▸ EXERCISE
Repeat the data exactly, please; no pictures belong in the copy.
═══ SUPPLIED DATA
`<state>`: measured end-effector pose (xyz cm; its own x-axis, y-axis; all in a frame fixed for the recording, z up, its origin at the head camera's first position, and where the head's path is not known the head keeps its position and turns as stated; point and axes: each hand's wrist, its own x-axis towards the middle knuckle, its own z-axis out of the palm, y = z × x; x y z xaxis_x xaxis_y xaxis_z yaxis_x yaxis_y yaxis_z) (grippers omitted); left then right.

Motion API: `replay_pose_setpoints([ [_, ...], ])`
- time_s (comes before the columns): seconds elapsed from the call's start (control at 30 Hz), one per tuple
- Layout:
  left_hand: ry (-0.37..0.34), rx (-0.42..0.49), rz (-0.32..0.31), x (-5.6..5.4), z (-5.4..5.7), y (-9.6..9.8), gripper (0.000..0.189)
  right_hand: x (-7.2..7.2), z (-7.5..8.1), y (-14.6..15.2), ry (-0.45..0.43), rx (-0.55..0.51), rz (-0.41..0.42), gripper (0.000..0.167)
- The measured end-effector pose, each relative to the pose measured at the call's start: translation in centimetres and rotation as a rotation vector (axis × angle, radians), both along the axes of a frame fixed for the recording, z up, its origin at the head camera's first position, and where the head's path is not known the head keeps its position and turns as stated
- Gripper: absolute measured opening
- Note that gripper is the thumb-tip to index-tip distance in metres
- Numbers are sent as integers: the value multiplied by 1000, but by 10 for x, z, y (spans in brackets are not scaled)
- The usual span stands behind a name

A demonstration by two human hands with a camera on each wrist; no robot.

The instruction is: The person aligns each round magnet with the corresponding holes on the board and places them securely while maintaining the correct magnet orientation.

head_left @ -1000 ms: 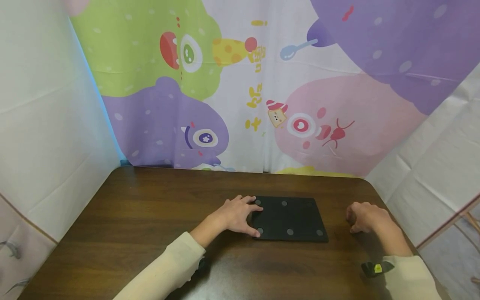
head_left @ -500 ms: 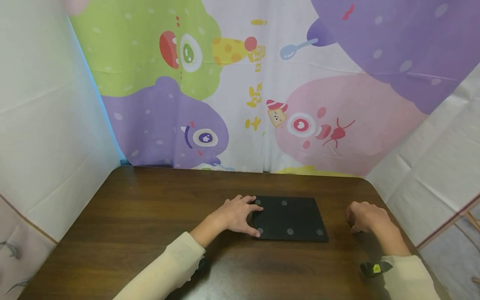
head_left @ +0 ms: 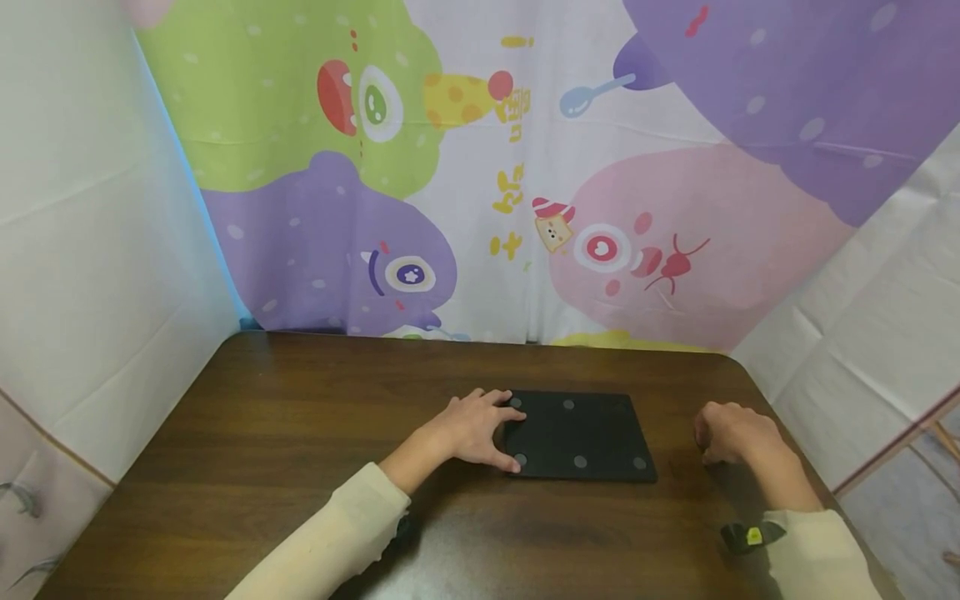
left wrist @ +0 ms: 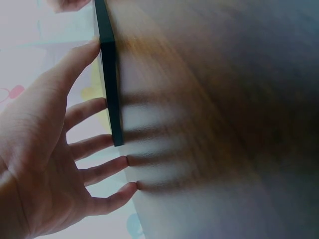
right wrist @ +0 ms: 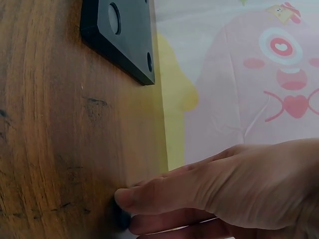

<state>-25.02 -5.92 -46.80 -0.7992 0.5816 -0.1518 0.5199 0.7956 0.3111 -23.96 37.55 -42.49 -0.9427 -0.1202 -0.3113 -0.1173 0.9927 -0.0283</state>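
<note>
A flat black board (head_left: pixel 577 433) lies on the brown table, with several round grey spots set into its top; the far right one looks darker. Spread over its left end is my left hand (head_left: pixel 476 429). In the left wrist view the thumb touches the board's corner, two fingers meet its edge, and the other fingertips reach the tabletop. To the right of the board, my right hand (head_left: pixel 738 433) stays low over the table, fingers curled. Between its thumb and fingers in the right wrist view shows a small dark rounded thing (right wrist: pixel 121 216), mostly hidden.
The wooden table (head_left: pixel 300 400) ends at a cartoon-printed curtain (head_left: pixel 480 208) behind it. White cloth panels (head_left: pixel 97 208) stand at both sides. A dark strap with a yellow mark (head_left: pixel 752 537) sits at the right wrist.
</note>
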Motion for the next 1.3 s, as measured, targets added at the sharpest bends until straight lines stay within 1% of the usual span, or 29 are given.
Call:
replay_pose_setpoints([
  [0.43, 5, -12, 0, 0, 4, 0, 85, 3, 3, 1, 5, 5, -6, 26],
  [0.7, 6, -12, 2, 0, 5, 0, 85, 0, 4, 2, -13, 10, -16, 26],
  [0.9, 6, -7, 1, 1, 5, -1, 85, 0, 3, 1, -24, -1, -23, 23],
  [1.3, 6, -6, -6, 1, 2, -1, 86, 0, -2, 1, -30, -2, -4, 20],
])
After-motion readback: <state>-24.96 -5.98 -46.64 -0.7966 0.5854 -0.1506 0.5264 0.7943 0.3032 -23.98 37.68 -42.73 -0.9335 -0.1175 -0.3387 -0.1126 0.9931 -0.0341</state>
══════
▸ RESULT OF THE TASK
`<state>`: measured end-effector pose (xyz cm; its own x-axis, y-axis; all in a frame fixed for the recording, z up, its origin at the head camera's first position, and where the head's path is not known the head keeps its position and turns as stated; point and axes: each hand's wrist, its own x-axis towards the middle knuckle, its own z-axis out of the palm, y = z × x; x y z xaxis_x xaxis_y xaxis_z yaxis_x yaxis_y yaxis_z) (grippers omitted); left then right.

Motion API: `replay_pose_setpoints([ [_, ...], ])`
- time_s (comes before the columns): seconds elapsed from the call's start (control at 30 Hz), one per tuple
- Layout:
  left_hand: ry (-0.37..0.34), rx (-0.42..0.49), rz (-0.32..0.31), x (-5.6..5.4), z (-5.4..5.7), y (-9.6..9.8), gripper (0.000..0.189)
  right_hand: x (-7.2..7.2), z (-7.5..8.1), y (-14.6..15.2), ry (-0.45..0.43), rx (-0.55..0.51), rz (-0.41..0.42), gripper (0.000..0.167)
- The measured end-effector pose, each relative to the pose measured at the call's start: translation in centimetres and rotation as a rotation vector (axis × angle, radians), both along the axes of a frame fixed for the recording, z up, its origin at the head camera's first position, and where the head's path is not known the head keeps its position and turns as stated
- Gripper: absolute measured opening
- Note that gripper is the thumb-tip to index-tip distance in metres
- Numbers are sent as integers: the value multiplied by 1000, but by 10 for x, z, y (spans in brackets are not scaled)
- The usual span stands behind a name

A demonstration by two human hands with a camera on each wrist; no robot.

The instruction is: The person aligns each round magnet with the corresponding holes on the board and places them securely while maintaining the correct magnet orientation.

head_left @ -1000 ms: 
head_left @ -500 ms: 
head_left @ +0 ms: 
left wrist @ +0 ms: 
right wrist @ +0 ms: 

<state>-25.02 -5.92 -46.80 -0.7992 0.5816 -0.1518 0.5199 0.7956 0.3111 -23.96 37.55 -42.49 -0.9427 -0.1202 -0.3113 -0.1173 0.9927 -0.0283</state>
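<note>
A flat black board (head_left: pixel 577 433) lies on the brown table, with several round grey spots set into its top; the far right one looks darker. Spread over its left end is my left hand (head_left: pixel 476 429). In the left wrist view the thumb touches the board's corner, two fingers meet its edge, and the other fingertips reach the tabletop. To the right of the board, my right hand (head_left: pixel 738 433) stays low over the table, fingers curled. Between its thumb and fingers in the right wrist view shows a small dark rounded thing (right wrist: pixel 121 216), mostly hidden.
The wooden table (head_left: pixel 300 400) ends at a cartoon-printed curtain (head_left: pixel 480 208) behind it. White cloth panels (head_left: pixel 97 208) stand at both sides. A dark strap with a yellow mark (head_left: pixel 752 537) sits at the right wrist.
</note>
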Motion for the next 1.3 s, as measured, targets added at the sharpest bends until straight lines stay within 1% of the usual span, or 29 are given.
Call:
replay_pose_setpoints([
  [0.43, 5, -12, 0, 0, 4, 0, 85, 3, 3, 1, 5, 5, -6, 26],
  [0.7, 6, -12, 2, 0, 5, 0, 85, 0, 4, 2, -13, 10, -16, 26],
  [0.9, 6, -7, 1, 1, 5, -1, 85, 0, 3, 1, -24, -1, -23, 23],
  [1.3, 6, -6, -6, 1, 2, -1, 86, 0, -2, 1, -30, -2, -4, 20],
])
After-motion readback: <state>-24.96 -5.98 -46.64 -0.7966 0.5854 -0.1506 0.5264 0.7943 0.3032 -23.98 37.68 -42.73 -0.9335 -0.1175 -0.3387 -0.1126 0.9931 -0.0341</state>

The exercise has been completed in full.